On the one hand, the main limitation of the proposed methodology is that the substance of interest, the one for which an estimate of D is desired, must be detectable and distinguishable from the fluid where it is dissolved/suspended, with optical methods. On the other hand, scientific cameras used to detect the tracer signal are increasingly affordable and relatively easy to use: this makes the proposed method suitable for several applications and, likely, to be developed also for measurements on the field.

As a final remark, we anticipate that it is better to collect pictures under experimental conditions so that the front is not too sharp and not too flat, to avoid large fit uncertainty. If a picture is collected when the solute/suspension diffused a lot across the channel, the tracer profile dependence on space is weak (flat profile). Under these conditions, at a given time \(t^*\), a variation in space x produces a small variation in \(c(x,t^*)\): a variation in the guess value D, during the fit procedure, also produces small variation in \(c(x,t^*)\) and, thus, a large uncertainty. Note that, also images collected next to the inlet, or with a strong flow rate, result flat for a significant portion (next to the boundaries). In other words, the diffusive front, the portion of space where the profile is not flat, should be as large as possible.

4 Conclusions

The novel method presented here allows to measure the diffusion coefficient D of a tracer (dissolved or suspended) through a direct visualization of the concentration profile and its dynamics. The profiles measured at different times are fitted with the analytical solution of diffusion equation, with the single fitting parameter D. We tested the method measuring the diffusion coefficient of a mono-dispersed suspension of spherical particles for which the Stokes–Einstein relation provides a theoretical estimate.
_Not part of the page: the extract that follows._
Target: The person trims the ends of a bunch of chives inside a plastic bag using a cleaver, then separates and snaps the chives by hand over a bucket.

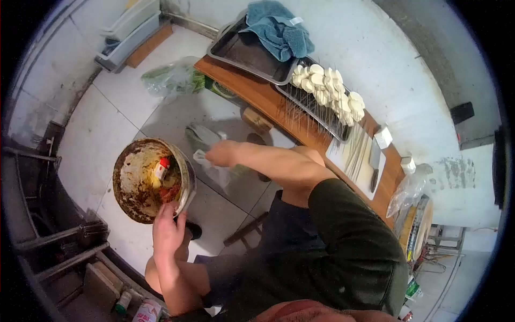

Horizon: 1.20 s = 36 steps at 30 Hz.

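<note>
A large round pot (186,185) with a smeared, food-stained inside stands on the tiled floor. In it lie a small red-capped white container (161,168), something yellow and a reddish paste (169,193). My left hand (167,231) is at the pot's near edge, its fingers over the rim and its thumb beside it. Right of the pot, my right hand (221,154) is closed on the gathered top of a clear plastic bag (206,134) with pale green contents. The fingertips of my right hand are hidden.
A wooden bench (236,91) bears a dark tray (252,51) with a blue towel (279,29), skewered white slices (330,91), and a white board (348,155) with skewers and a knife (374,161). Another bag of greens (174,79) lies on the floor. Dark metal frames (64,244) stand left.
</note>
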Each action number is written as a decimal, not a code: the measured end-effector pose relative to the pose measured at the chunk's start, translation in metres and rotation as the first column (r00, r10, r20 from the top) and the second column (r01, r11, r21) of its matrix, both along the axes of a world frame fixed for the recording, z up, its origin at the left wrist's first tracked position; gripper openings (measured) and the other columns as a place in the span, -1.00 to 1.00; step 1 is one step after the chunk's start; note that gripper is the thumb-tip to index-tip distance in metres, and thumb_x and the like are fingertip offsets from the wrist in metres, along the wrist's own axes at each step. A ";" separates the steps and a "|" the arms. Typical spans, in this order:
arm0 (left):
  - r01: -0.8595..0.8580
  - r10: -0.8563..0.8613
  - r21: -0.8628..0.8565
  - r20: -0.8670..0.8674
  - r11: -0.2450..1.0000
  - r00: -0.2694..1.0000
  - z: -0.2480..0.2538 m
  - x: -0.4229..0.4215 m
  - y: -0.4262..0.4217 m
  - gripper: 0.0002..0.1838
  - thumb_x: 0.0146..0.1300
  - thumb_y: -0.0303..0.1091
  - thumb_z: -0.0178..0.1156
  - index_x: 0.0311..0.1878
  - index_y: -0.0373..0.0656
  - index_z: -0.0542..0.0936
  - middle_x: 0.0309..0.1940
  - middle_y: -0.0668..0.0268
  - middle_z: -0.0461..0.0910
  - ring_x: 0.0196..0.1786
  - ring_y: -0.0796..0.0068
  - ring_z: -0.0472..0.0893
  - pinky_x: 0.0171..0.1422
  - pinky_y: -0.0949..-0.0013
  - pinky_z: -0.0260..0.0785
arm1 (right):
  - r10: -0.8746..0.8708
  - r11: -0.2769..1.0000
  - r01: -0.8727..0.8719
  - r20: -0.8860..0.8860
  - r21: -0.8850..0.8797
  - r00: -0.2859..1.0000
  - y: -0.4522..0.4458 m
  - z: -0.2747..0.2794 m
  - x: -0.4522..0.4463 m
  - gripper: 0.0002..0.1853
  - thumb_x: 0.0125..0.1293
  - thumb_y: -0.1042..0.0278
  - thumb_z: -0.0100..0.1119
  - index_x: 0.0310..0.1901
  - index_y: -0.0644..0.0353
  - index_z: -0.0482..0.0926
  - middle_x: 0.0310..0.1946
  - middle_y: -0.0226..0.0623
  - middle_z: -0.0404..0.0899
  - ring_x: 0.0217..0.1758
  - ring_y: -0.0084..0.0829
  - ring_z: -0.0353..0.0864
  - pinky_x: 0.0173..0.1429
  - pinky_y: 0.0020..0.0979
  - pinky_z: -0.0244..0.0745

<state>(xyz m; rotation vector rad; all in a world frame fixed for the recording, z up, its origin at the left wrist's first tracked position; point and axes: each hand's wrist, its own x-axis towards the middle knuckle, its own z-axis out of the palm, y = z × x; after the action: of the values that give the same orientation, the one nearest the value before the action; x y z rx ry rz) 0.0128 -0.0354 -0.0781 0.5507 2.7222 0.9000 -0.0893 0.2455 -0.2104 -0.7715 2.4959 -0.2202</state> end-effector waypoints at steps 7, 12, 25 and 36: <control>0.006 -0.006 -0.011 0.031 1.000 1.000 -0.008 -0.002 0.004 -0.68 0.17 -0.35 0.25 -0.03 -0.27 0.54 -0.13 0.01 0.57 -0.09 -0.07 0.55 0.00 0.09 0.40 | -0.211 0.926 0.154 -0.135 -0.345 0.968 0.107 0.128 -0.067 -0.36 0.02 0.24 0.32 0.18 0.24 0.44 0.07 -0.02 0.49 0.13 -0.08 0.48 0.22 -0.16 0.40; -0.011 0.022 -0.134 0.083 0.991 0.996 -0.016 -0.009 0.010 -0.62 0.14 -0.28 0.28 0.00 -0.24 0.54 -0.08 0.00 0.57 -0.07 -0.07 0.56 0.04 0.08 0.41 | -0.395 0.534 0.845 -0.891 -0.025 0.223 0.285 0.175 -0.171 0.05 -0.03 -0.28 0.40 0.42 0.03 0.14 0.31 0.03 0.31 0.39 -0.06 0.28 0.40 -0.16 0.24; 0.046 -0.028 -0.149 0.121 0.988 0.992 -0.032 -0.045 0.022 -0.65 0.18 -0.27 0.24 -0.02 -0.26 0.53 -0.16 0.03 0.57 -0.05 -0.02 0.55 0.04 0.08 0.41 | -0.671 0.366 0.732 -0.708 -0.575 -0.221 0.425 0.225 -0.239 -0.32 0.16 -0.18 0.05 -0.04 0.41 0.59 -0.05 0.20 0.57 0.11 0.08 0.54 0.21 -0.14 0.41; 0.058 -0.057 -0.015 0.055 0.998 0.997 -0.019 -0.019 0.032 -0.72 0.25 -0.38 0.18 -0.05 -0.34 0.54 -0.15 -0.06 0.56 -0.09 -0.08 0.55 0.03 0.11 0.40 | -0.705 0.472 0.134 -0.465 -0.871 -0.535 0.408 0.507 0.070 -0.37 0.21 -0.11 0.14 0.07 0.36 0.55 0.05 -0.04 0.58 0.14 -0.18 0.55 0.23 -0.30 0.38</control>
<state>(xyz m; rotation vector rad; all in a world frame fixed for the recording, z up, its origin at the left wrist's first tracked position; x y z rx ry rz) -0.0064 -0.0034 -0.0968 0.5898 2.6488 0.8647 -0.0191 0.6534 0.2971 1.2287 4.3398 -0.7740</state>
Our results show that the method is accurate: for our test tracer, the discrepancy between measured and theoretical value of the diffusion coefficient is smaller than the method uncertainty of \(3\%\).
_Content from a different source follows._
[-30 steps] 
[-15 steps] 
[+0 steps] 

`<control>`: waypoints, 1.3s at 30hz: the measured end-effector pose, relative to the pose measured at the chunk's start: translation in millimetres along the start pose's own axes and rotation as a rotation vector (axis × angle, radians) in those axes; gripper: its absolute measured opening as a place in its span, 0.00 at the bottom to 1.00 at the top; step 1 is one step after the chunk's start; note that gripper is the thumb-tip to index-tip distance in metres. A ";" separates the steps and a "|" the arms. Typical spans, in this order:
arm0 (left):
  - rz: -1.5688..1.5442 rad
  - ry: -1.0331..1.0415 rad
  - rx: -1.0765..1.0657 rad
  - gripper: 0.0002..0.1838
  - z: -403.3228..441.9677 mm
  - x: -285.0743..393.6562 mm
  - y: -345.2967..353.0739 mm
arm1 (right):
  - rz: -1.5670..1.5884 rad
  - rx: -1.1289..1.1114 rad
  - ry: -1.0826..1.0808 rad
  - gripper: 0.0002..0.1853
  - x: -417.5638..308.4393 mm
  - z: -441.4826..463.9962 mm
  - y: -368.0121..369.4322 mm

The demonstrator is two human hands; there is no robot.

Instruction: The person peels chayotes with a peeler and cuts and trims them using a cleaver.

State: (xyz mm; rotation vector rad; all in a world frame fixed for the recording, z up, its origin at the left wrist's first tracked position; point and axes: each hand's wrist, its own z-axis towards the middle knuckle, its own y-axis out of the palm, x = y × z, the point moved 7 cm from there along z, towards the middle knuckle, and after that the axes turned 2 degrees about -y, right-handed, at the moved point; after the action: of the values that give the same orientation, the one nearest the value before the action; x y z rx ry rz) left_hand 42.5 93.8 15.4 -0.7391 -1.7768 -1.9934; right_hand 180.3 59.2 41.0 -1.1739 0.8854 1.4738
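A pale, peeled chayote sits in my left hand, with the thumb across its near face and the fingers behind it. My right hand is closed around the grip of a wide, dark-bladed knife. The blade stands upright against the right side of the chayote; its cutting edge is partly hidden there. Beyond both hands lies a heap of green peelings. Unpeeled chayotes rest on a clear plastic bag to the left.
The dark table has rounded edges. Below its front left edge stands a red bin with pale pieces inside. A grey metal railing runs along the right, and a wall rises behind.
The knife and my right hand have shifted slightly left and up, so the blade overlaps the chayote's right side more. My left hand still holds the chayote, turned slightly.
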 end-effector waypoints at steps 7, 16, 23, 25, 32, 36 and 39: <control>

We show, as reasonably expected, that for non-spherical particles using an effective radius to theoretically estimate the diffusion coefficient can lead to a substantial error: in the case of methyl blue, the value of D would be underestimated by \(70\%\).

Measuring the concentration profile as it spreads as time passes, we could also estimate the mixing degree of the system: we show experimentally that, as predicted theoretically by (Hamada et al. 2020), under confinement (as in porous systems), diffusion enhances mixing. In absence of confinement (for large domain or for a very short time scale), E would keep increasing slowly diluting the tracer: instead, as predicted by (Hamada et al , 2020), in a confined scenario, molecular diffusion is more efficient in mixing. This is quantified by the mixing time scale, the one needed to stop the growth of the dilution index, that is reduced by a factor \(1 / \pi ^2 \sim 1/10\) with respect to the characteristic diffusion time \(\tau _D = L^2 / D\) over the confinement length scale L.